Entre ellas, se establece que la falta de presentación de la declaración patrimonial al término de las funciones o la existencia de diferencias patrimoniales injustificadas puede dar lugar a presunciones relacionadas con posibles actos de enriquecimiento ilícito.
Estas disposiciones buscan fortalecer los mecanismos de control y rendición de cuentas dentro del aparato estatal, promoviendo una gestión pública más transparente.
Consecuencias legales del incumplimiento
La normativa vigente contempla consecuencias importantes para quienes incumplen con la presentación de las declaraciones patrimoniales.
La ley señala que la falta de entrega de la declaración jurada al inicio del ejercicio de funciones puede provocar la nulidad del nombramiento o contrato correspondiente, además del cese inmediato de funciones del servidor involucrado.
Asimismo, la presentación tardía del documento no elimina el incumplimiento original ni las posibles responsabilidades derivadas de esa omisión.
Estas disposiciones reflejan la importancia que el sistema jurídico ecuatoriano otorga a los mecanismos de transparencia patrimonial dentro del sector público.
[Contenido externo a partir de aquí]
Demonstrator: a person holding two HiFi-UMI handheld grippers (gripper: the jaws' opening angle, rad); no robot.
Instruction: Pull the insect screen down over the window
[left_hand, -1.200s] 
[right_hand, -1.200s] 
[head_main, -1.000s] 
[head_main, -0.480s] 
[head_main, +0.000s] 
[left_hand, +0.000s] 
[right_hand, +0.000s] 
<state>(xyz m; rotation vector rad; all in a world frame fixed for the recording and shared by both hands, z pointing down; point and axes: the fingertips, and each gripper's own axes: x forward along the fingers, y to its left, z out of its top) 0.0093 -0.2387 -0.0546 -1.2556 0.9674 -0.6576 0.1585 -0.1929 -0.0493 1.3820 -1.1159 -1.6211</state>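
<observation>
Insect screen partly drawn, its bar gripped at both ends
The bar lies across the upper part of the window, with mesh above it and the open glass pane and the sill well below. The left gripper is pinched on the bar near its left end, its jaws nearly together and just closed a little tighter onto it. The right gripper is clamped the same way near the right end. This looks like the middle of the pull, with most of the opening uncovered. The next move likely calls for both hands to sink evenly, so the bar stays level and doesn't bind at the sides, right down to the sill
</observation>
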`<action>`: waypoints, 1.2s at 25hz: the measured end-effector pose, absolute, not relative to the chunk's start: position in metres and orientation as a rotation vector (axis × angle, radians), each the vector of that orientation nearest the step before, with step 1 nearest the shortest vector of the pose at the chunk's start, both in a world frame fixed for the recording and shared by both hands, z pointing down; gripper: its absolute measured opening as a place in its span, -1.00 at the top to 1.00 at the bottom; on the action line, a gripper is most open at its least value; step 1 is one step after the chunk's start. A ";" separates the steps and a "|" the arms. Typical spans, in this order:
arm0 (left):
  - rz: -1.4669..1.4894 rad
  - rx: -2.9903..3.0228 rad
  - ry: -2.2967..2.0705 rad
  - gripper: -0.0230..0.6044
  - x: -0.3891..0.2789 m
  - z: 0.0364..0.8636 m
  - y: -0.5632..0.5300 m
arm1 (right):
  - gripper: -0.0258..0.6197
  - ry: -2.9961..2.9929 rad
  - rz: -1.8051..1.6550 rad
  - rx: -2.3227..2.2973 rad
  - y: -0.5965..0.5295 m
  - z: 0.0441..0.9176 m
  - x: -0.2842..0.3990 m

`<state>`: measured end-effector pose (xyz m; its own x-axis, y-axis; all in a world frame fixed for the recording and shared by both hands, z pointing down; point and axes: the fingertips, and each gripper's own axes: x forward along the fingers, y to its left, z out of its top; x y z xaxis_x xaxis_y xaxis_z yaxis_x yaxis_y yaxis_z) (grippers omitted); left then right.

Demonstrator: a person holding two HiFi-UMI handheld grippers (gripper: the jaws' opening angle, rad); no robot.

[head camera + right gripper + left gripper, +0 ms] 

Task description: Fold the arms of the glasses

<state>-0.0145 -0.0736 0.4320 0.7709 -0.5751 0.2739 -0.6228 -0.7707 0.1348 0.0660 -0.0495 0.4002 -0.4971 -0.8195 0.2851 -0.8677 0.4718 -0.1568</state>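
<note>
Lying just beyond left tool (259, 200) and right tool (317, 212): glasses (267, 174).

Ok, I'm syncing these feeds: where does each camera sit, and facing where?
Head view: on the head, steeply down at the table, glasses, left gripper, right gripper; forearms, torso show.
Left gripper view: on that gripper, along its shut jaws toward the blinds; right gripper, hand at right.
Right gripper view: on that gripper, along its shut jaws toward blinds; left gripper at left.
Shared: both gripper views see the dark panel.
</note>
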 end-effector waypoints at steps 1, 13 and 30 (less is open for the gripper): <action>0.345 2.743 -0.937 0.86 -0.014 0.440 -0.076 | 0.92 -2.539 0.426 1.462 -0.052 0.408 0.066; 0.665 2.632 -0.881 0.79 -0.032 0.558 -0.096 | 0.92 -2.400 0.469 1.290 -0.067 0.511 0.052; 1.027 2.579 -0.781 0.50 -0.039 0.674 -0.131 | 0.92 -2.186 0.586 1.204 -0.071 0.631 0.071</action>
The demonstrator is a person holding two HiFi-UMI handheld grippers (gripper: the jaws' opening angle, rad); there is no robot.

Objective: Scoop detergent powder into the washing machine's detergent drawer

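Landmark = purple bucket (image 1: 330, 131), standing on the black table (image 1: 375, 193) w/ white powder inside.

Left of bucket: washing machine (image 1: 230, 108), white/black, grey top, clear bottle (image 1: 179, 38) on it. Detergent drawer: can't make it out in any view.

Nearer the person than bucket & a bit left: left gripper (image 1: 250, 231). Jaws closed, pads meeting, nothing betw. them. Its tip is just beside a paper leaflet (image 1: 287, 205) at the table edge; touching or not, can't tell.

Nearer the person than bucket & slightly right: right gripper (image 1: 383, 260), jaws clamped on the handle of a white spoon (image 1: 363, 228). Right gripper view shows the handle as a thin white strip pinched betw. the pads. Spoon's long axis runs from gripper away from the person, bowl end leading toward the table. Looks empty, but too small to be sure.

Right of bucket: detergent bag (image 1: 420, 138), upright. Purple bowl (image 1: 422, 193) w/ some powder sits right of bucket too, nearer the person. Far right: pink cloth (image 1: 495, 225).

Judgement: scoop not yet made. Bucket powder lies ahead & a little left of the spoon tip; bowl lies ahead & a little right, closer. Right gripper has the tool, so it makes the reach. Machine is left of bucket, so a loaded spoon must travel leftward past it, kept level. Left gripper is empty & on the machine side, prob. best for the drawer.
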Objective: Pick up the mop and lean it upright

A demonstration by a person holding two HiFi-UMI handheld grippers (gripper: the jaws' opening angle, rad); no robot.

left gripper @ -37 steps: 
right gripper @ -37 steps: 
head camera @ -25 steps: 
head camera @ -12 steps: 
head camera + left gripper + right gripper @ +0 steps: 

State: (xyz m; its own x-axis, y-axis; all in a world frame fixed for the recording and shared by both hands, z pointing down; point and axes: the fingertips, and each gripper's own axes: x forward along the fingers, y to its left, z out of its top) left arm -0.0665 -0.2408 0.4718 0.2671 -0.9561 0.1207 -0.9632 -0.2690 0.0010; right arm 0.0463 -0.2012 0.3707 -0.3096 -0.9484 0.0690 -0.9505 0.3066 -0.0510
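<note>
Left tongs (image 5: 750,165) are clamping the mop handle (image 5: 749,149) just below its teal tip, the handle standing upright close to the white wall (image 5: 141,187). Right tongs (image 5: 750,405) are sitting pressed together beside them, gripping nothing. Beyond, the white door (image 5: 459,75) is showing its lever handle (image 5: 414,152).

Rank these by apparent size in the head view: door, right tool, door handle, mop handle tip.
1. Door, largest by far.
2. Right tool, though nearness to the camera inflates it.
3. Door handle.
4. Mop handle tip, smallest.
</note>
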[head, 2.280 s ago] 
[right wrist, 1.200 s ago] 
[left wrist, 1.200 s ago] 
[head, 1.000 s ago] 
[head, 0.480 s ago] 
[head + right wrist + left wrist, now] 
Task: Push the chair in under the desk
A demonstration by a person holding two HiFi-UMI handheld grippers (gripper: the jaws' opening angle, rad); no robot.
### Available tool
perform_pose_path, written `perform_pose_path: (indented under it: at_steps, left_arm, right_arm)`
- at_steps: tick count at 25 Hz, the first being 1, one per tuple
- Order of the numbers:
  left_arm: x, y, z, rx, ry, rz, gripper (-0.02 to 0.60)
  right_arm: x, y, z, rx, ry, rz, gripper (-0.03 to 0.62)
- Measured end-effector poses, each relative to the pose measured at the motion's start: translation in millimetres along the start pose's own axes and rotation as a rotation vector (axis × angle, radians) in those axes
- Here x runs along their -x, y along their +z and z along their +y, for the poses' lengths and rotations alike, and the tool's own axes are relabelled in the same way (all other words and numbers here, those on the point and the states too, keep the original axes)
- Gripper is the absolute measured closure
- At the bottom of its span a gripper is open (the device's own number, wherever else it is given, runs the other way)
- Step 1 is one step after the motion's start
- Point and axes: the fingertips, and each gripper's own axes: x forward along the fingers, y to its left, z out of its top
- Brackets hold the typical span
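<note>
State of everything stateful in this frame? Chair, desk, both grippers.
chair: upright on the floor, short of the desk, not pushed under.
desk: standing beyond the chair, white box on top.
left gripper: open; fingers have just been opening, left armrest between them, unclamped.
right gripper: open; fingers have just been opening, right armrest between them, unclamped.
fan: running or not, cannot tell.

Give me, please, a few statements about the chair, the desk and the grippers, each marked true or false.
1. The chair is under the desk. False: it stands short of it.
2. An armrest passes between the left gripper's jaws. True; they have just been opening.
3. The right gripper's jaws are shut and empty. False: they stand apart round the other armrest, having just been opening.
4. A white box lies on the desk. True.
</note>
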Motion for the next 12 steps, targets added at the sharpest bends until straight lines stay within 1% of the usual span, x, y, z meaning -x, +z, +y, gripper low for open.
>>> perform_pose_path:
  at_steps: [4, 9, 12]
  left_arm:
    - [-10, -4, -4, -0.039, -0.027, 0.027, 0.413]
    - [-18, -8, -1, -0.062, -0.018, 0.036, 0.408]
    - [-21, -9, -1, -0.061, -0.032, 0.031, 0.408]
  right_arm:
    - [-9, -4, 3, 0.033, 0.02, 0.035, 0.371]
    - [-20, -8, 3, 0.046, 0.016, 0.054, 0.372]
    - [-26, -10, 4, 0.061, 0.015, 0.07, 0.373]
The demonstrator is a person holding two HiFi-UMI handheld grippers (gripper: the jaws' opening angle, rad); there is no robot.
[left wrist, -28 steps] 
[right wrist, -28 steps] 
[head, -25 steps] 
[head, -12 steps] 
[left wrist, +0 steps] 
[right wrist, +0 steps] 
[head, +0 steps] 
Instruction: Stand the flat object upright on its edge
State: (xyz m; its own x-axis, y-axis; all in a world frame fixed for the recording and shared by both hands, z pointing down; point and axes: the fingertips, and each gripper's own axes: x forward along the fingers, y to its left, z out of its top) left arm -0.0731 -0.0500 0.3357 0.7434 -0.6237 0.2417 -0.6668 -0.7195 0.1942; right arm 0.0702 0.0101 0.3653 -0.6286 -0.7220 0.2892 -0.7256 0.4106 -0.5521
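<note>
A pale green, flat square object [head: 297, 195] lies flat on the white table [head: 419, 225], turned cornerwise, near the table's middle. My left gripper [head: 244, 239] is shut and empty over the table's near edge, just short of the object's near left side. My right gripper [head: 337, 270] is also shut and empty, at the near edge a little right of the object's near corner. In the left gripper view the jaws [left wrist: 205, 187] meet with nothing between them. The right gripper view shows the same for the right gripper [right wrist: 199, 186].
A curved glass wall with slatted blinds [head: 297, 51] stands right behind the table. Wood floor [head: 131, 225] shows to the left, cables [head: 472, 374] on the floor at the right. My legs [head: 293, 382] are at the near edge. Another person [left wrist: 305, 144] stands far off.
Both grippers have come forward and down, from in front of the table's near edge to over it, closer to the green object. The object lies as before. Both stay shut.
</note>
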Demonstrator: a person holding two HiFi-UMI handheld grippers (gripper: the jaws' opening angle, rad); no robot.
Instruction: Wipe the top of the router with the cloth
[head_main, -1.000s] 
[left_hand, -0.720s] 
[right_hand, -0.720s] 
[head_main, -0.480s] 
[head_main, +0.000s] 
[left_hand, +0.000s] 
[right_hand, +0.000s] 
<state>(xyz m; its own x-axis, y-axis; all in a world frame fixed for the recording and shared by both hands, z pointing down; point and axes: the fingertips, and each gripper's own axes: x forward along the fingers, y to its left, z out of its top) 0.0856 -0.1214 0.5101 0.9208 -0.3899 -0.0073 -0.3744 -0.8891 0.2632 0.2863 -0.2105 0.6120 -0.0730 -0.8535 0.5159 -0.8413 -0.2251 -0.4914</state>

Personas Expuestas Políticamente y mayores controles
A partir de reformas recientes, los funcionarios catalogados como Personas Expuestas Políticamente (PEP) deben proporcionar información adicional en sus declaraciones patrimoniales.
Esta categoría incluye a ministros, asambleístas, alcaldes, prefectos, jueces, fiscales, altos mandos policiales y militares, directivos de empresas públicas, diplomáticos y otros funcionarios que desempeñan cargos de relevancia dentro del Estado.
Las reformas impulsadas en 2025 ampliaron las exigencias de transparencia para este grupo de servidores públicos, incorporando información relacionada con:
- Fuentes adicionales de ingresos.
- Participación en sociedades y fideicomisos.
- Beneficiarios finales de activos.
- Actividades privadas remuneradas o no remuneradas.
- Bienes mantenidos dentro y fuera del país.
El objetivo es fortalecer los mecanismos de prevención frente a posibles riesgos de corrupción, lavado de activos o conflictos de interés.
Transparencia y confianza ciudadana
La discusión sobre las declaraciones patrimoniales trasciende un caso específico y reabre un debate más amplio sobre la necesidad de fortalecer los mecanismos de transparencia en Ecuador.
La publicación oportuna de información patrimonial permite a la ciudadanía conocer la evolución económica de sus autoridades y fortalece la confianza en las instituciones públicas.
Especialistas coinciden en que la transparencia no debe depender de la voluntad individual de los funcionarios, sino del cumplimiento estricto de normas que garanticen igualdad de trato para todos los servidores públicos.
Un tema que vuelve al centro de la agenda pública
El debate sobre las declaraciones patrimoniales surge en un contexto de creciente escrutinio sobre la gestión pública y los mecanismos de control estatal.
Mientras se esperan aclaraciones oficiales sobre los registros patrimoniales observados, el caso vuelve a poner en evidencia la importancia de contar con sistemas sólidos de rendición de cuentas, supervisión institucional y acceso público a la información.
La transparencia patrimonial continúa siendo uno de los pilares fundamentales para prevenir irregularidades, fortalecer la institucionalidad democrática y garantizar que quienes administran recursos públicos actúen bajo estándares de integridad y responsabilidad.